Pengalaman peredaran obat palsu dan berlabel palsu dari Brazil dan Nigeria menjadi masalah kesehatan masyarakat global. Hal ini berdampak pada kualitas sistem perawatan kesehatan yang dapat meningkatkan mortalitas. Sesi ini dikemas dalam hukum kesehatan masyarakat.

Beberapa poin penting dari sesi ini adalah

  • Kejahatan obat merupakan ancaman kesehatan dan kehidupan masyarakat
  • Semua obat yang beredar harus mempunyai kualitas yang bagus
  • Kasus obat berkualitas dipalsukan dan tingginya peredaran obat palsu
  • Kurangnya pengawasan obat sehingga memudahan obat palsu beredar
  • Belum kuatnya regulasi yang mengatur tentang sanksi peredaran obat palsu
  • Ada empat tipe kejahatan obat, mulai dari falsified medicine, obat yang kualitasnya dibawah standar, obat yang tidak terregistrasi, dan obat tiruan (palsu)
  • Peredaran obat palsu merupakan tindakan kriminal yang harus diberantas melalui kerjasama terpadu antara pembuat kebijakan, lembaga pelayanan kesehatan (rumah sakit, klinik, puskesmas), industri obat, penegak hukum, media dan masyarakat.

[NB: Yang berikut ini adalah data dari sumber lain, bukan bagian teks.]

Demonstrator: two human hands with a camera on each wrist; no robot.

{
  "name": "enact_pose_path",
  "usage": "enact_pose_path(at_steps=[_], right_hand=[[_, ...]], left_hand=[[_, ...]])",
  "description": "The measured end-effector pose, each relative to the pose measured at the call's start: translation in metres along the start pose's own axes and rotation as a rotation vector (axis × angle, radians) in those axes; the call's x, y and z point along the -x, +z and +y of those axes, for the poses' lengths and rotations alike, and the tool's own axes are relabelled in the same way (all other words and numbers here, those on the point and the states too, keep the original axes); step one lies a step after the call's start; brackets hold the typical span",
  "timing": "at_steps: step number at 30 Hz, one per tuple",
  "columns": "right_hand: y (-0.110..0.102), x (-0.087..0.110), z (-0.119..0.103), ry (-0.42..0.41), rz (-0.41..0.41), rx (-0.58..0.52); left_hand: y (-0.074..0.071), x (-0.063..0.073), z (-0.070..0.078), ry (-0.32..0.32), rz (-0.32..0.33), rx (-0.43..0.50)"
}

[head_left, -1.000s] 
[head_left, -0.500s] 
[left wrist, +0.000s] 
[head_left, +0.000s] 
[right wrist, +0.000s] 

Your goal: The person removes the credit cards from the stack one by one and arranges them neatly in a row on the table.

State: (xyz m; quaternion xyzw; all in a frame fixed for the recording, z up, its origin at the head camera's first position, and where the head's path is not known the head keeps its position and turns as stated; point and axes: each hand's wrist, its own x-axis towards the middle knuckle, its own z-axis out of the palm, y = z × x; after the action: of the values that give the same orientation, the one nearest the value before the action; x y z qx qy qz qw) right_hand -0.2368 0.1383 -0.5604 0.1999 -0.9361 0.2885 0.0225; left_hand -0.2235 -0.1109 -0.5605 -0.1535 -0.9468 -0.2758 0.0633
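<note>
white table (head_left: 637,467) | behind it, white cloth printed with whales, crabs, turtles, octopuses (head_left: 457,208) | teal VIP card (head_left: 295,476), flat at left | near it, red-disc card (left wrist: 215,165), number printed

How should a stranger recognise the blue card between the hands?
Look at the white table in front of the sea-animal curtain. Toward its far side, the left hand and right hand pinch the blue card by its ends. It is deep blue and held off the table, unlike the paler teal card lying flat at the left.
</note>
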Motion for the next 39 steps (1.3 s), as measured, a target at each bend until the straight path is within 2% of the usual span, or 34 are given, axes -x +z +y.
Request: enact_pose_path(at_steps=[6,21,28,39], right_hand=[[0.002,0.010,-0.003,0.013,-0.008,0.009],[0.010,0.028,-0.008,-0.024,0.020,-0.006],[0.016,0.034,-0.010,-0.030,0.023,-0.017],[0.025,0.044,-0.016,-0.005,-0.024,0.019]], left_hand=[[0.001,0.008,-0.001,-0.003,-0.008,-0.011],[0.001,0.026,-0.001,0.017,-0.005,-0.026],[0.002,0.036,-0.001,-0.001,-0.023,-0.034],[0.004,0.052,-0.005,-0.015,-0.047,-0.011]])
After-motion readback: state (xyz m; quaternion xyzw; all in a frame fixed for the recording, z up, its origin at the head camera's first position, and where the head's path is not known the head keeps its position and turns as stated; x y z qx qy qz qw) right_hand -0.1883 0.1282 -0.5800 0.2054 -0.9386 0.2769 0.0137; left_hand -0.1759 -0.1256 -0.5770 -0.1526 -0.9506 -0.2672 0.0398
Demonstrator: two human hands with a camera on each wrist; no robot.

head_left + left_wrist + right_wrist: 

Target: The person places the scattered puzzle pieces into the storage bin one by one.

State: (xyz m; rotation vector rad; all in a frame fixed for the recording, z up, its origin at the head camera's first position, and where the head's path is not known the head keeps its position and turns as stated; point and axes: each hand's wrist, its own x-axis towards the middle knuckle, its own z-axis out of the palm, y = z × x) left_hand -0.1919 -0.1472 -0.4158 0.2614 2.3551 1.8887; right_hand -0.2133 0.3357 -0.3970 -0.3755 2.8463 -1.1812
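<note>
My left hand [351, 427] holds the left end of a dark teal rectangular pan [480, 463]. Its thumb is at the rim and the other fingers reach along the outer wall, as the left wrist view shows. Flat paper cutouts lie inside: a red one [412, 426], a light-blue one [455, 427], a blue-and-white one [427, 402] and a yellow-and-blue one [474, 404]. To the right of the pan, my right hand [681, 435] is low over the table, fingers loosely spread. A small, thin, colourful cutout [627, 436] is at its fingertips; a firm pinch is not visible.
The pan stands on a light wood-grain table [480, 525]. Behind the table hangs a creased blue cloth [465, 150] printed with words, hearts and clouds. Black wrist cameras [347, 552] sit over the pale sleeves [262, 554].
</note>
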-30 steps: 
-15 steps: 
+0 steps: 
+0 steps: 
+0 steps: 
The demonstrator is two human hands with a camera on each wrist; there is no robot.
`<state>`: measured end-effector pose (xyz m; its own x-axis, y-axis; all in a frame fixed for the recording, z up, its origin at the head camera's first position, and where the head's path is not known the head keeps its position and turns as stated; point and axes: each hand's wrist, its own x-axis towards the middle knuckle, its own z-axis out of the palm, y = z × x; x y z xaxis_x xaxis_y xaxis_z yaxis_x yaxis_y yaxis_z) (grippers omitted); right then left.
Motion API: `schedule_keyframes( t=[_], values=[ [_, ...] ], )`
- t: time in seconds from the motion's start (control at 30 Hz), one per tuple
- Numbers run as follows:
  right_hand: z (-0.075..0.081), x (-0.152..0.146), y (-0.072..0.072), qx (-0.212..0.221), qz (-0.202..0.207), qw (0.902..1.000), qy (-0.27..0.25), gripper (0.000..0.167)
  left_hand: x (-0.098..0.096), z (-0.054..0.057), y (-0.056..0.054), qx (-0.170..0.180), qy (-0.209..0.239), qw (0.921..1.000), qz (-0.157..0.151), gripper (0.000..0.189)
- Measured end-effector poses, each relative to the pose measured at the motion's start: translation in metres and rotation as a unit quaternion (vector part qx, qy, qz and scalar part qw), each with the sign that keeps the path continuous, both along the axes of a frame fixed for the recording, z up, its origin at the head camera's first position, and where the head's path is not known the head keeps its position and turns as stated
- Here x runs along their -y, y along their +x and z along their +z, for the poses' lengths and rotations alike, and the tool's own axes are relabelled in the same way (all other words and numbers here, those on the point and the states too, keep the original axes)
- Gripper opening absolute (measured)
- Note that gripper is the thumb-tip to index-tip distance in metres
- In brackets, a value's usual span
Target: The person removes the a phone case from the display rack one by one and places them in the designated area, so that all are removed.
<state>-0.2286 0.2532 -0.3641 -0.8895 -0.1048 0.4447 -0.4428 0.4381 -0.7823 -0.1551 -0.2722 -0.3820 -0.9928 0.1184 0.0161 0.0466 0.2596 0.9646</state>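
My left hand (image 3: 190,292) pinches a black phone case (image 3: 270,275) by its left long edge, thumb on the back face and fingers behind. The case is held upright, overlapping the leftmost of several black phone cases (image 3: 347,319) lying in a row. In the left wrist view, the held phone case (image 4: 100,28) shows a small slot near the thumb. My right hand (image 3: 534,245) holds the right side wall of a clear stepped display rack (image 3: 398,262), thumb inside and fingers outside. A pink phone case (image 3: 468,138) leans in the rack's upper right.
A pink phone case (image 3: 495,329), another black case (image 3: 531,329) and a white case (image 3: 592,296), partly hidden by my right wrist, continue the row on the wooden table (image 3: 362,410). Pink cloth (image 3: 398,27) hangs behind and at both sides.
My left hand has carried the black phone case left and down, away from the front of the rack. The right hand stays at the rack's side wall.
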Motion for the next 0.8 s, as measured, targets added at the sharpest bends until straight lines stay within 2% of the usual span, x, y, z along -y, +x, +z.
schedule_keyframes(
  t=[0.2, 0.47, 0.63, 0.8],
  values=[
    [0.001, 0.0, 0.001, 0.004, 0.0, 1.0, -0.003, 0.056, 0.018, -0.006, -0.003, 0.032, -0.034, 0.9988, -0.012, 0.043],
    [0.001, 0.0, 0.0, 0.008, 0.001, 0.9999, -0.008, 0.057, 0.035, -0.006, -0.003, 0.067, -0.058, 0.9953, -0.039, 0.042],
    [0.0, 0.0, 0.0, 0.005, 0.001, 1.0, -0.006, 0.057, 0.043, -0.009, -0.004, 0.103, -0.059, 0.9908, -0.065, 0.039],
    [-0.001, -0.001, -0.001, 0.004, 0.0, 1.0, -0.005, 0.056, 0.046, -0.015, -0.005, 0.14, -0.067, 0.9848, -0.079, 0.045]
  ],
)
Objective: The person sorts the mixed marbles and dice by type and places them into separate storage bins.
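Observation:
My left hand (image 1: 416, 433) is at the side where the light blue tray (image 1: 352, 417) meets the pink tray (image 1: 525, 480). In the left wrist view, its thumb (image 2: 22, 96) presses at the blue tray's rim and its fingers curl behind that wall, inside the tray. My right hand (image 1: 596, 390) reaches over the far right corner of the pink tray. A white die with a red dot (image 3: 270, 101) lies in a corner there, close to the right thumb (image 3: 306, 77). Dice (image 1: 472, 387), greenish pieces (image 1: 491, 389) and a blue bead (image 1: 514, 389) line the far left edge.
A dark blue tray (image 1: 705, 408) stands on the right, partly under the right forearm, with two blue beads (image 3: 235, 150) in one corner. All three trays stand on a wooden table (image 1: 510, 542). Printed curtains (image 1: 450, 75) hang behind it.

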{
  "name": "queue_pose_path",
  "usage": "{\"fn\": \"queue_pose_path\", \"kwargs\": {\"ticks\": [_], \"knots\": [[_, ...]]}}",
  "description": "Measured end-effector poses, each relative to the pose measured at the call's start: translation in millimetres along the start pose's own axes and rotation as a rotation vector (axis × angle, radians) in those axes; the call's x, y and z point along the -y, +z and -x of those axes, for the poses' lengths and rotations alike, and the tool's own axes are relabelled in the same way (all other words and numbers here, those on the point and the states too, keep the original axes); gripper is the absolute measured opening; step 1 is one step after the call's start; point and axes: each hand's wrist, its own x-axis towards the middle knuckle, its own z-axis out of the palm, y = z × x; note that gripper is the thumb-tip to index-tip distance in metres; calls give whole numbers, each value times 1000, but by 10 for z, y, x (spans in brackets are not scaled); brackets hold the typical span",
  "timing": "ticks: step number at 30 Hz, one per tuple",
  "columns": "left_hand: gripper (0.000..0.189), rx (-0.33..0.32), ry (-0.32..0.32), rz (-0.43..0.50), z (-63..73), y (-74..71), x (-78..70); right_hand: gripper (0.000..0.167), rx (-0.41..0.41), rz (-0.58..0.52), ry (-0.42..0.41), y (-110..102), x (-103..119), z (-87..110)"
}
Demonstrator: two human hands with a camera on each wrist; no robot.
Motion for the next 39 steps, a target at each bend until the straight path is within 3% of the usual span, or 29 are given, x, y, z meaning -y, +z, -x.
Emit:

Sesi ini cukup banyak menarik perhatian anggota World Federation of Public Health Associations (WFPHA). Organisasi ini multi-professional non pemerintahan yang berfokus pada masalah kesehatan masyarakat. Namun, hingga saat ini PKMK belum  menjadi anggota WFPHA. Kasus di Indonesia bahkan dibeberapa negara lainya di dunia, masyarakat tanpa sadar mengkonsumsi obat palsu, akibatnya hal ini memperburuk kondisi bahkan menyebabkan kematian. Setelah menemui fakta ini, masyarakat dunia menyadari perlunya campur tangan semua pihak terkait seperti pengambil kebijakan, tenaga kesehatan, fasilitas kesehatan, media, penegak hukum dan masyarakat tentang  bahaya obat.